→ **EXERCISE INSTRUCTIONS**:
Your reply should reproduce the data below without a single alteration, apart from dropping the images.

→ **COLLECTED DATA**:
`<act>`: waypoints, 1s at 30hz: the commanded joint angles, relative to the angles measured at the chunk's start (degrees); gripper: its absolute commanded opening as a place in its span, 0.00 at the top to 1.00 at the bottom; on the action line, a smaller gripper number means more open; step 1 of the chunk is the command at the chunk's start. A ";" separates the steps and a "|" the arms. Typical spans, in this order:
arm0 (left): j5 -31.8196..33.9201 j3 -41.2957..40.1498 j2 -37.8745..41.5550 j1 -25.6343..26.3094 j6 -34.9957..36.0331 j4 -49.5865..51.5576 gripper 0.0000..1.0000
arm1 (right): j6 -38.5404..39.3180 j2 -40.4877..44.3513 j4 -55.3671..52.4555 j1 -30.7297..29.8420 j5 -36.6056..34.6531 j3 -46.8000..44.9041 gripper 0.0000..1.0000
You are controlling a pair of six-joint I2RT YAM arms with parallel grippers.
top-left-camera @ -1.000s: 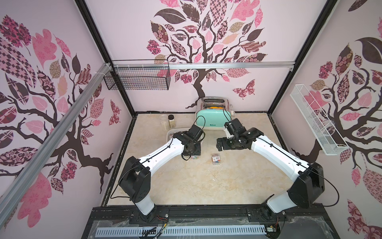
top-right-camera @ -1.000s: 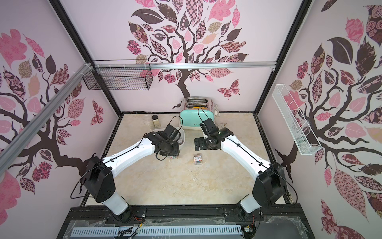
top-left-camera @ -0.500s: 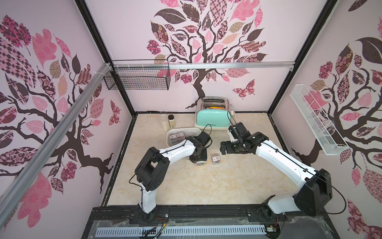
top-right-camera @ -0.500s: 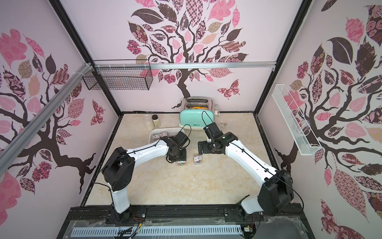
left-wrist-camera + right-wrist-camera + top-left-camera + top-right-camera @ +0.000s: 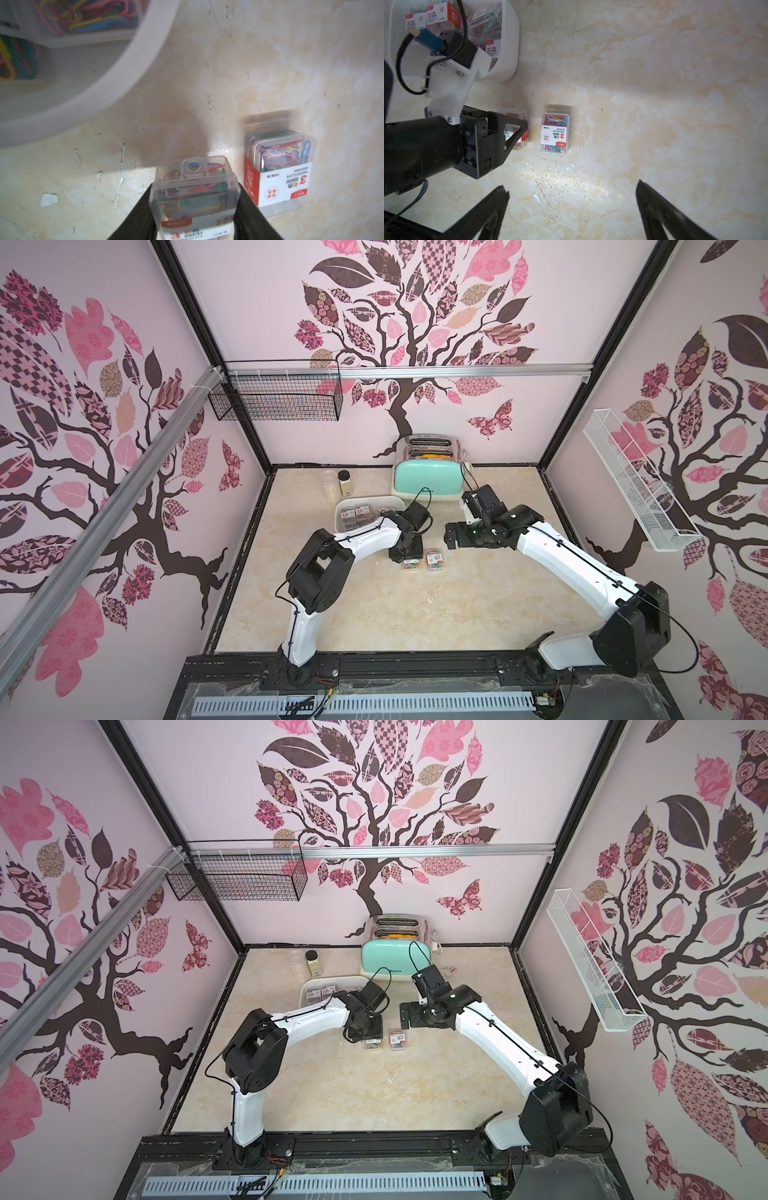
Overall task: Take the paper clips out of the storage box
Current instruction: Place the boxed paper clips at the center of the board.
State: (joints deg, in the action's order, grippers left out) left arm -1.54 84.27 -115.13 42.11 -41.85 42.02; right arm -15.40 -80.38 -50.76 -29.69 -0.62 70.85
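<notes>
Left pincer (image 5: pixel 196 188) clamps paper clips case (image 5: pixel 192 180) between jaws; right pincer (image 5: pixel 571 184) gaping, empty.

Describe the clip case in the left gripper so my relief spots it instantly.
From the mint-green toaster at the back wall, drop to the white storage box in front. Just nearer the robot sit two clear cases: the held case is clamped in the left gripper; the free case beside it lies untouched.
</notes>
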 commanded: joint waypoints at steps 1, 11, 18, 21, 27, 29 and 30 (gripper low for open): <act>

→ **EXERCISE SOLUTION**:
`<act>`: waypoints, 1s at 30hz: the commanded joint angles, relative to the angles measured at the chunk's start (degrees); gripper: its absolute commanded opening as a place in its span, 0.00 at the top to 1.00 at the bottom; on the action line, a smaller gripper number means more open; step 1 of the chunk is the command at the chunk's start. A ";" separates the steps and a "|" the arms. Typical spans, in this order:
arm0 (left): j5 -31.8196..33.9201 j3 -41.2957..40.1498 j2 -37.8745..41.5550 j1 -25.6343..26.3094 j6 -34.9957..36.0331 j4 -49.5865..51.5576 gripper 0.0000..1.0000
arm1 (right): j6 -38.5404..39.3180 j2 -40.4877..44.3513 j4 -55.3671..52.4555 j1 -30.7297..29.8420 j5 -36.6056..34.6531 j3 -46.8000..44.9041 gripper 0.0000..1.0000
You are controlling a pair of six-joint I2RT YAM arms with parallel grippers.
top-left-camera @ -1.000s: 
top-right-camera @ -1.000s: 
top-left-camera @ -0.500s: 
top-right-camera @ -0.500s: 
left-wrist-camera + right-wrist-camera + top-left-camera + top-right-camera @ +0.000s: 
Overall task: Take the paper clips out of the storage box
Current instruction: Place the boxed paper clips at the center of the board.
State: (joints deg, in the action's order, grippers left out) left arm -1.54 84.27 -115.13 42.11 -41.85 42.02; right arm -15.40 -80.38 -50.76 -29.69 -0.62 70.85
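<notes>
Left pincer (image 5: pixel 196 188) clamps paper clips case (image 5: pixel 192 180) between jaws; right pincer (image 5: pixel 571 184) gaping, empty.

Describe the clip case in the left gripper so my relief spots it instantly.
From the mint-green toaster at the back wall, drop to the white storage box in front. Just nearer the robot sit two clear cases: the held case is clamped in the left gripper; the free case beside it lies untouched.
</notes>
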 commanded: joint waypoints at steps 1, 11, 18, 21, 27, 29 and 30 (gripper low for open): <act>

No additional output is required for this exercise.